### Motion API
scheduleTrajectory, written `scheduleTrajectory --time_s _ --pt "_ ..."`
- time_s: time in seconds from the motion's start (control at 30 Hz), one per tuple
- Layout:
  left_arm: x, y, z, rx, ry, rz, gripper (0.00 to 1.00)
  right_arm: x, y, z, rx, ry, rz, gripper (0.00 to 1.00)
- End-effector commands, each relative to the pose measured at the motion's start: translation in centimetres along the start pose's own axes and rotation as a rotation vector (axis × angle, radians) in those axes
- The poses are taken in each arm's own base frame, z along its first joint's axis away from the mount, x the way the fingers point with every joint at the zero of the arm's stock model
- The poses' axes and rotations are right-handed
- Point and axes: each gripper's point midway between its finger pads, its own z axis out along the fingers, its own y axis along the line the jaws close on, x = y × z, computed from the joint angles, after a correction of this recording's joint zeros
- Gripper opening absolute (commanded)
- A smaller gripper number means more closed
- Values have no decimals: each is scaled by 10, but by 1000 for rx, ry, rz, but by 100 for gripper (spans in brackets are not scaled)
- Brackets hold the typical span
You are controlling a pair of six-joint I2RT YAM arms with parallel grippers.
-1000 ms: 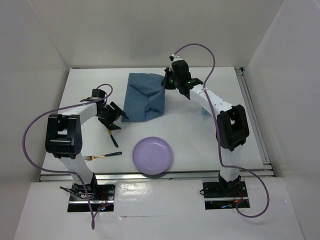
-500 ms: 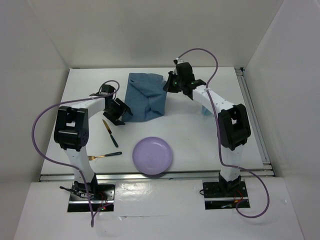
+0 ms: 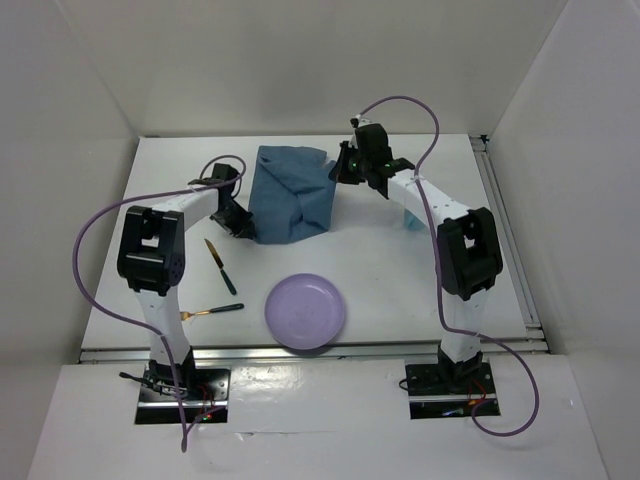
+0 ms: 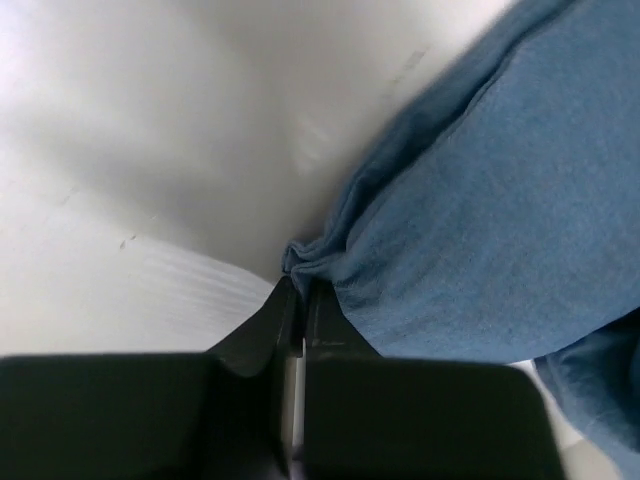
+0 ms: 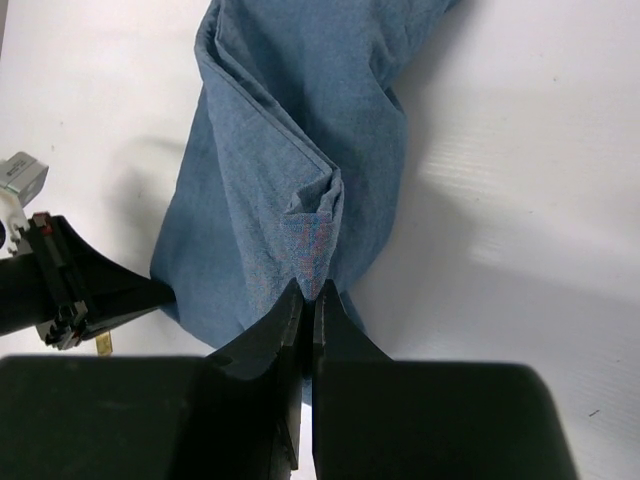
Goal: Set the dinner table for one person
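You are holding the blue placemat (image 3: 290, 195) from two sides, and the next move, as far as I can judge, is turning on how those two grips are lying across it. Your left gripper (image 4: 297, 290) is sitting at the placemat's near left corner with its jaws drawn together, and the bunched corner of cloth is meeting the tips, so it appears to be clamped on that corner. Your right gripper (image 5: 308, 290) is at the placemat's far right edge, jaws pressed together on a raised fold of the cloth.

The line between the two grips is running diagonally over the placemat, from near left to far right, while the cloth between them is lying rumpled and folded over itself. Neither arm is nearer; each is already on its own side.

The dinner table (image 3: 400, 270) is spreading out beneath the placemat on every side, with bare white surface to the right of it. The purple plate (image 3: 305, 311) is waiting near of the placemat, apart from it. The knife (image 3: 218, 264) and fork (image 3: 208, 311) are lying near-left of it.

If you are spreading the cloth, you are probably pulling the grips apart along that diagonal.
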Motion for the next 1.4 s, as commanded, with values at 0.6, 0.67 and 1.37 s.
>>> scheduleTrajectory --time_s 0.6,0.67,1.37 --pt "-142 -78 -264 457 -456 143 0 -116 6 -106 -2 -230 -27 0" --pt "-141 -66 -287 516 -480 125 0 -115 1 -126 0 -249 -13 0" --pt "-109 -38 -349 675 -501 179 0 -79 22 -238 -38 -270 97 0"
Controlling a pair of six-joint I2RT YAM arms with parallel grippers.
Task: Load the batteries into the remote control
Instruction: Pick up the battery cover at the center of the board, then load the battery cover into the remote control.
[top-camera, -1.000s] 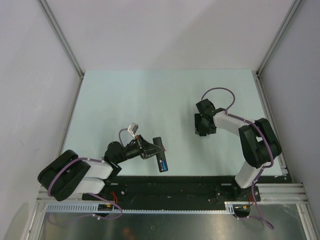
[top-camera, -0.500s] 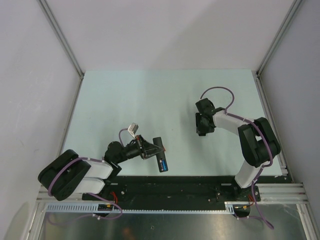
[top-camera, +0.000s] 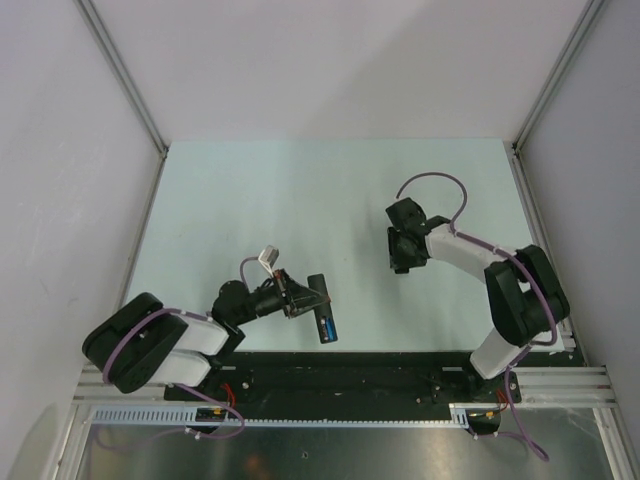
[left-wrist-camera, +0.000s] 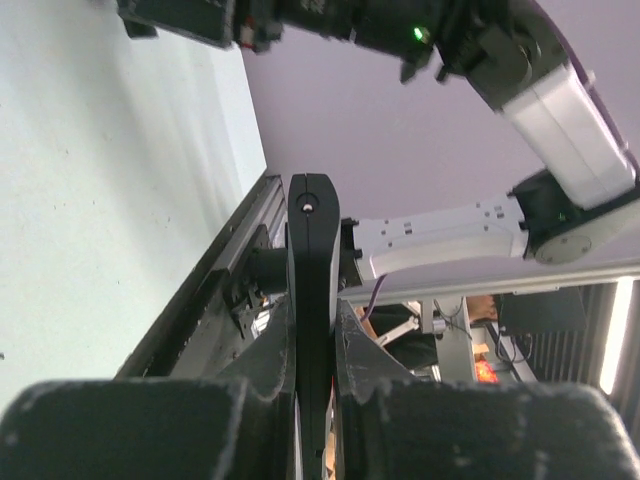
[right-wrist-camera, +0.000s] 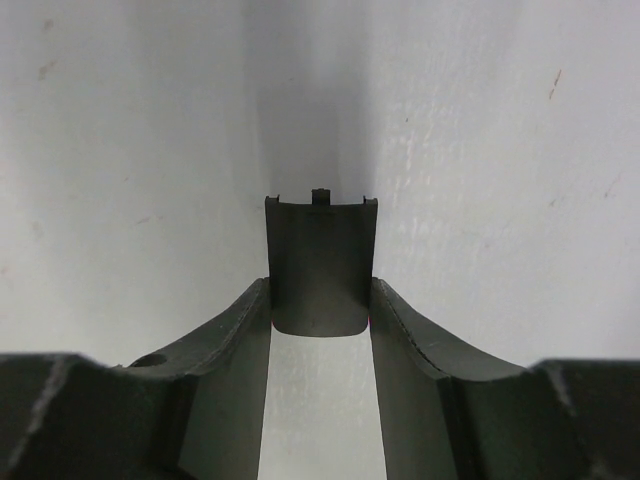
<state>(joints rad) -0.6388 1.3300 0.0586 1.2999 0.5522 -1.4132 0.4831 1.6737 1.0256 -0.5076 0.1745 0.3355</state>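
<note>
Left gripper is clamped on the slim black bar-shaped remote control, near the table's near edge. Right gripper pinches a flat dark-grey panel.

No word, brand, number or sign can be read in any view; the blue battery in the remote control, toward six o'clock on the table, bears small pale marks, too tiny to make out
</note>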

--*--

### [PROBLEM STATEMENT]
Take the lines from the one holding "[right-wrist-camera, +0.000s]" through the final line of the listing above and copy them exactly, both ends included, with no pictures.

### [WRITTEN REPLY]
[right-wrist-camera, +0.000s] 
<state>(joints rad) -0.6388 1.3300 0.0586 1.2999 0.5522 -1.4132 0.4831 1.6737 1.0256 -0.5076 0.1745 0.3355</state>
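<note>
Left gripper is clamped on the slim black bar-shaped remote control, near the table's near edge. Right gripper pinches a flat dark-grey panel.

No word, brand, number or sign can be read in any view; the blue battery in the remote control, toward six o'clock on the table, bears small pale marks, too tiny to make out
</note>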

No more output remains.